Pressioni
di Luca Minola
*
Le acque migliorano di molto
se chiamo o se resisti al telefono.
Per fissazione, l’inascoltato
si regge su elementi di musica.
La materia macchia, esce, avvolge il giorno.
Non c’è nessuna energia nelle ostilità:
i pomeriggi sono pieni di apparizioni,
polveri sottili.
Impercettibili aquiloni segnano il caldo,
i numeri imprecisati di un contatto.
Si segnalano con l’amore delle massime.
*
Vorrei riferirti le cose:
il punto, le soluzioni, l’apertura improvvisa
dopo la strada maestra e quanti sono e fingono di essere.
Quanti vorrebbero segnarsi i modi:
chi si aggiusta l’abito, chi tace silenzioso
con il suo coltello, chi rantola,
chi preme.
*
Sarei il sogno a te presente,
l’azzurro spinto al massimo
e saprei che l’anima è cercata.
*
Gli stili ci precedono, temuti e assenti.

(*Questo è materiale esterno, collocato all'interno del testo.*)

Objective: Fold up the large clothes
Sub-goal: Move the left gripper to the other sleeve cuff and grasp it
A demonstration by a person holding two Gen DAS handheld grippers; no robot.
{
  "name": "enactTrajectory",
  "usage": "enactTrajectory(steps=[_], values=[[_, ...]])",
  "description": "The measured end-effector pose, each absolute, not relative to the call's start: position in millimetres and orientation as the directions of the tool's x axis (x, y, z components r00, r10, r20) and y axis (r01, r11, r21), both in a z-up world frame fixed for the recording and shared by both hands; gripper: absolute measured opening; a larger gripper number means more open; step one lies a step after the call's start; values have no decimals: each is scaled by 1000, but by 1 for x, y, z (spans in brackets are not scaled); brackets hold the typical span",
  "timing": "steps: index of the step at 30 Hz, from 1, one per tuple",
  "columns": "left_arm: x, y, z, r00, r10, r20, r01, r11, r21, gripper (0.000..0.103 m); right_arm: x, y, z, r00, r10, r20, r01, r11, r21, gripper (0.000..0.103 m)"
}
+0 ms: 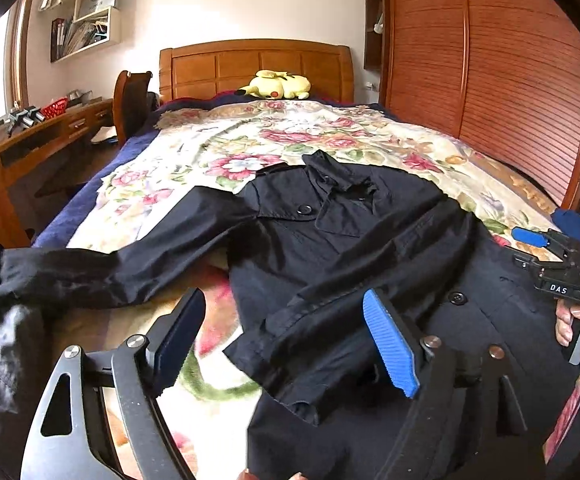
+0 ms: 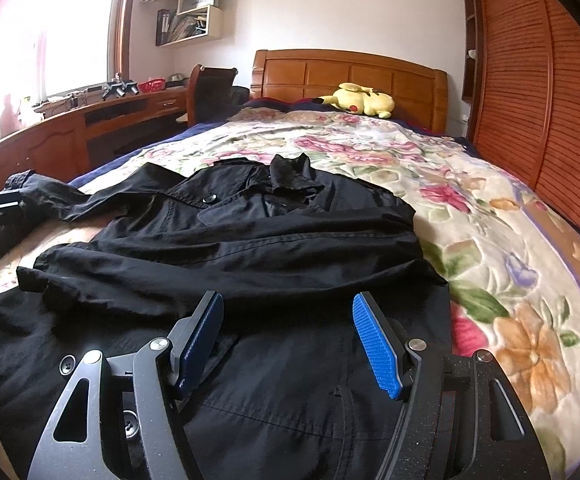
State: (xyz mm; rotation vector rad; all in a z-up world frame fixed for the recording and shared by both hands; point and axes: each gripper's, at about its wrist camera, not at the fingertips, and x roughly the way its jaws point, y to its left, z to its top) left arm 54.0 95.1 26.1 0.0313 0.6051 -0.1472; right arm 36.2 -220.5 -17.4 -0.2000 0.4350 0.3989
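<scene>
A black button-front coat (image 1: 330,240) lies face up on the floral bed cover (image 1: 230,148), collar toward the headboard. One sleeve is folded across its front; the other sleeve (image 1: 90,272) stretches out to the left. My left gripper (image 1: 286,312) is open and empty, just above the folded sleeve's cuff. My right gripper (image 2: 288,312) is open and empty over the coat's (image 2: 230,240) lower front. The right gripper also shows at the right edge of the left wrist view (image 1: 530,246), open.
A yellow plush toy (image 1: 276,85) lies by the wooden headboard (image 1: 250,60). A wooden desk (image 1: 30,148) and chair (image 1: 130,100) stand to the left of the bed. Louvred wardrobe doors (image 1: 510,60) run along the right.
</scene>
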Motion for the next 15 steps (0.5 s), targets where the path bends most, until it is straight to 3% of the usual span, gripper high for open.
enactTrajectory(steps=[12, 15], values=[[49, 157, 37, 811, -28, -585, 47, 999, 17, 82, 27, -203, -13, 805, 396, -440, -479, 873, -90, 69], [47, 177, 41, 816, 8, -578, 20, 999, 42, 82, 23, -197, -9, 798, 427, -425, -497, 865, -63, 79]])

I solidi della notte, così spenti e ritirati si espandono
pronunciano i loro nomi.
Ogni cosa si confonde, questi palazzi interni e verticali
dove non c’è borsa e i traguardi collidono
e niente è attuale tranne le superfici,
i registri materializzati.
Spingi le precisazioni, la ricerca non tace più
l’ossigeno si alza dalle vie, riempie le ossa.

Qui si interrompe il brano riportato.